Contact Lenses

If you are thinking of getting contact lenses, chances are you want to get away from the glasses look, fogging from temperature changes, or you're tired of the way glasses can sometimes interfere with sports and other activities.

Before you decide to join the ranks of millions of Canadians who wear contact lenses, here are some important facts you should know.

First, you need a thorough eye examination by your optometrist

In order for your contact lenses to be properly prescribed and fitted, you must visit an optometrist. You and your eye doctor can then decide on what type of contact lenses should be worn based on your vision problems, history, occupational and recreational requirements, and other factors.  Ordering contact lenses online is not safe, even with a prescription, as different lenses will "fit" your eyes differently and can greatly impact your eye health.  It's important to see your optometrist so he/she can ensure they fit properly.

There are two main types of contact lenses.

  • Hard contacts or Rigid Gas Permeable lenses are made of a rigid plastic and can correct most vision problems. Although more durable than soft contact lenses, they require an adaptation period.
  • Soft contact lenses are made of a flexible, water-absorbing plastic that conforms closely to the eye. Compared to the hard lenses, soft contact lens wearers need a shorter adaptation period. These lenses are also difficult to dislodge even in sports situations. And, now, there are disposable soft contact lenses, which are worn daily for a period of time and then thrown away. Other special types of contact lenses include tinted or coloured soft contacts, lenses for people with astigmatism, bifocal lenses and contacts with built-in protection from harmful UV radiation.


Your success with contact lenses is based on two main components:

The knowledge and ability of the professional responsible for the eye examination and in the contact lens fitting is essential for healthy contact lens wear.  It is also important that you - the patient - learn and follow all instructions on wearing and caring for your lenses.

Ask your optometrist if contacts are right for you.

To learn more about contact lenses and their use, click here .

Cosmetic Contact Lenses

Are cosmetic contact lenses safe?

If you’re planning to wear cosmetic contact lenses as part of your Halloween costume this year,  or just to freshen up your look, make sure you purchase them from your local doctor of optometry.

In Canada, cosmetic contact lenses are not regulated the same as corrective contact lenses – it’s up to you to make sure you purchase cosmetic lenses from a reputable retailer.

Some of the risks associated with wearing poor quality cosmetic lenses include:

  • A cut or scratch on the surface of your eye (corneal abrasion);
  • Decreased vision;
  • Allergic reactions such as itchy, watery red eyes;


  • Infection; and
  • Blindness.

You can avoid these risks by always getting contact lenses from your doctor of optometry.

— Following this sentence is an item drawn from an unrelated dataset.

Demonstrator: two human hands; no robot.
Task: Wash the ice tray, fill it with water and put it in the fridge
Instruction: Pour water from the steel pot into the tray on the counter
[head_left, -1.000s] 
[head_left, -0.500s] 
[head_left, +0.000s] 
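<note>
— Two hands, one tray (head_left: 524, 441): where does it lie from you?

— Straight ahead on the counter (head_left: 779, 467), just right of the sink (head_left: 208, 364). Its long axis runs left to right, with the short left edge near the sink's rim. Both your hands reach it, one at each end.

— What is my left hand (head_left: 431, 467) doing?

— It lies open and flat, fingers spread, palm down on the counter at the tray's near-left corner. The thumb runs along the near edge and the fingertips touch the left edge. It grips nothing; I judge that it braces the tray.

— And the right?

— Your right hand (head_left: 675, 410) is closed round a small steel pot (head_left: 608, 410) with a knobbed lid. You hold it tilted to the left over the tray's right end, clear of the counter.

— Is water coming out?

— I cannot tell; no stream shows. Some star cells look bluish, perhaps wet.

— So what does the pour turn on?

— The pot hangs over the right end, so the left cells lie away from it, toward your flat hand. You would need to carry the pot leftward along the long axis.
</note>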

To learn more about cosmetic contact lens safety, watch Dr. Jayne Toombs explain the risks associated with cosmetic contact lenses or ask your local optometrist.

  • A Scary Fact: Halloween contact lenses can lead to irreversible vision loss. Click here to read this article from the Canadian Association of Optometrists.

  • 4 ways non-prescription contact lenses can ruin your vision. Click here to read this article from the Optometry Times on the dangers of cosmetic contact lenses.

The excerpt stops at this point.